Under the strong economic growth of China’s economy, companies may intent to expand their business to China. Since December, 2004, China has committed to open various business fields to foreign investors after joining World Trade Organisation (“WTO”). Nowadays, setting up a trading company or a franchise in China will be as easy as in USA, Hong Kong and Singapore or Taiwan.
In general, there are several approaches for foreign enterprises to step in China, they are Wholly Foreign-Owned Enterprises (“WFOEs”), Joint Ventures (“JVs”) and Representative Office (“RO”). Although set up a foreign enterprise in China is much easier now, it is still a challenging experience if customers would like to apply by themselves. With our experience in China, we can help you smooth the application with closedly follow up.
Wholly Foreign-Owned Enterprises
It is an independent legal entity in China with limited liability, wholly owned by one or more foreign investors and established entirely with foreign capital. “WFOEs” can carry business within its registered business scope. This kind of company is increasingly being used for service providers such as a variety of consulting and management services, software development and trading.
Advantage of “WFOEs”
Capital requirement for “WFOEs”
|Nature of business||Minimum capital requirement (RMB)|
|Consulting||0.1 – 0.5 million|
|Service||0.1 – 0.5 million|
|High Technology||0.1 – 0.5 million|
|Wholesales||0.5 – 1 million|
|Retails||0.5 – 1 million|
|Food and Beverage||0.5 – 1 million|
|Manufacturing||0.5 – 1 million|
The above table has listed the minimum capital requirements for the establishment of “WFOEs”. However, by our experience we will advice our customer to increase the capital up to a level which can cover the initial costs, says the office rent, decoration, salary, etc. As additional cost will be incurred, if reapply for permission to increase capital, additional licensing fees, renewals of business license and so on. Moreover, the setting up time may be difference from city to city.
Joint Ventures (“JVs”)
It is a legal entity with limited liabilities and is usually set up for specific purposes such as the establishment of a new manufacturing concern. Normally, it will limited to a fixed period of time from 30 to 50 years. In some circumstances, unlimited period of operation can be approved, says involved the transfer of advanced technology. Also, it requires foreign partner(s) to contribute a minimum of 25% of the capital. In general, the foreign partners provide the capital investment, technical knowledge and management skills and arrange for technology transfer. The Chinese partner normally makes land and buildings available and facilitates the smooth operation of the joint venture. The partners share the profits and losses of the joint venture in proportion to their capital contributions. The paid up capital of an equity joint venture may not be withdrawn during the term of its operation other than in exceptional circumstances and is subject to approval.

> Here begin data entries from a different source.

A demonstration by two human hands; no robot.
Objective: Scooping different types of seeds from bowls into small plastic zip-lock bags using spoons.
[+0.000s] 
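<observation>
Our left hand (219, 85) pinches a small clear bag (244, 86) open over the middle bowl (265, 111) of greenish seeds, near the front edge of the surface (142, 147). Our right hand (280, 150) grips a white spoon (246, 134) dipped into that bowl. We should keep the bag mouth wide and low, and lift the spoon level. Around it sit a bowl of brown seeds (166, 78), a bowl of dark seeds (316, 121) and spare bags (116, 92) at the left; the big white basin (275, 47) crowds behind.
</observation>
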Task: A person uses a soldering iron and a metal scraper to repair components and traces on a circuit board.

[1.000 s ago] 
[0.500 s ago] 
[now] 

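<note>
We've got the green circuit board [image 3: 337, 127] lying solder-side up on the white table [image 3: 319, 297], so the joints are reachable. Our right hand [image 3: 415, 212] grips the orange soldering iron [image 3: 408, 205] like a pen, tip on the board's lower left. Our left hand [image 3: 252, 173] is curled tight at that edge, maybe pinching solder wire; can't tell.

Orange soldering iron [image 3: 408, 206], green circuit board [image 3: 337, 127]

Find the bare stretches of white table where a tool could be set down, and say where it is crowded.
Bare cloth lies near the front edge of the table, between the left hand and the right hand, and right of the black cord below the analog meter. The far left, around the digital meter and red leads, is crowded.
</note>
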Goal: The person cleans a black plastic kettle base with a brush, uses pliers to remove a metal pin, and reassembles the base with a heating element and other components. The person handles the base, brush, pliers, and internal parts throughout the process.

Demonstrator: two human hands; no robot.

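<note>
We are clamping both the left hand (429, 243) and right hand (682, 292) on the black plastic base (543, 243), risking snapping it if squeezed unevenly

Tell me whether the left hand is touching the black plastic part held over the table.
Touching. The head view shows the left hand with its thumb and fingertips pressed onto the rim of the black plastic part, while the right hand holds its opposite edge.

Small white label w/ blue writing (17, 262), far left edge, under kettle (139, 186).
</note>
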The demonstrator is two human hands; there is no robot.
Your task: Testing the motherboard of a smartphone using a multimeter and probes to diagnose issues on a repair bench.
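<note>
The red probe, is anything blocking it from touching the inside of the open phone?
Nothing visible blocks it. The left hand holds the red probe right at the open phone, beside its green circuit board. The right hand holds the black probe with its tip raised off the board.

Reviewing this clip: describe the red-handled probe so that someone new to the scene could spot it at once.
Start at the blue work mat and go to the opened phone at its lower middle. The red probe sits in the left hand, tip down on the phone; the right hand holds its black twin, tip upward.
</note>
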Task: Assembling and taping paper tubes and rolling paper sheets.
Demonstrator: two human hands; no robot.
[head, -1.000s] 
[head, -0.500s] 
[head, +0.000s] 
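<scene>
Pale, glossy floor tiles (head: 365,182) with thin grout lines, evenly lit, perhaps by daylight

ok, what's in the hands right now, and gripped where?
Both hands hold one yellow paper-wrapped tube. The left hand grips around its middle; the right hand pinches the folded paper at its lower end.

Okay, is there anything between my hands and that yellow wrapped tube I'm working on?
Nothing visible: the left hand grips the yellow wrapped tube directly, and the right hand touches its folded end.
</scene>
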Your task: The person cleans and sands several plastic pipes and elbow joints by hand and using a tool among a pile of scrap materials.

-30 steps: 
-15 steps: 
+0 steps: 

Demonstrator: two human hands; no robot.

Capital requirement for “EJVs”
|Size of EJVs||Capital contribution required|
|Debt and equity||≧ US$3 million 70%|
|Debt and equity||US$3 million ≧ US$10 million 50%|
|Debt and equity||US$10 million ≧ US$30 million 40%|
|Debt and equity||≦ US$30 million 33.3%|
The “CJV” are sometimes referred to as Contractual Joint Venture and similar to “EJV”. However, it allows either to form as a single entity with limited liability or bears liabilities independently. The partners of “CJV” may share their profits and losses in accordance with the provisions in the “JV” contract which do not necessarily correspond with the ratio of their investment. In addition, the foreign partner may recoup its capital during the term of the “JV” as specified in the contract, provided that the ownership of all the fixed assets of the joint venture may revert to the Chinese partner on the expiry of the term.
Difference Between “EJVs” and “CJVs”
|Minimum Capital requirement||25%||N/A|
|Capital nature||Approval must obtain for contribution other than cash||Cash or Non-cash contribution are acceptable|
|Profit/Loss distribution||Linked to shareholding||Linked to the contract|
|Dissolution/Expiry||Net asset will distribute according to shareholding||Net asset may be transferred to Chinese party|
Representation Office (“RO”)
In general, “RO” is established for engaging business liaisons, quality control, product promotion, market research, exchange of technology and other permitted activities in China. Also, it is an effective and relative cheap way to expand your business in China begins with an “RO”. However, “RO” is not an independent legal entity. It is not allowed to directly engage in operational activities, cannot issue official invoices or receiving payments from its clients.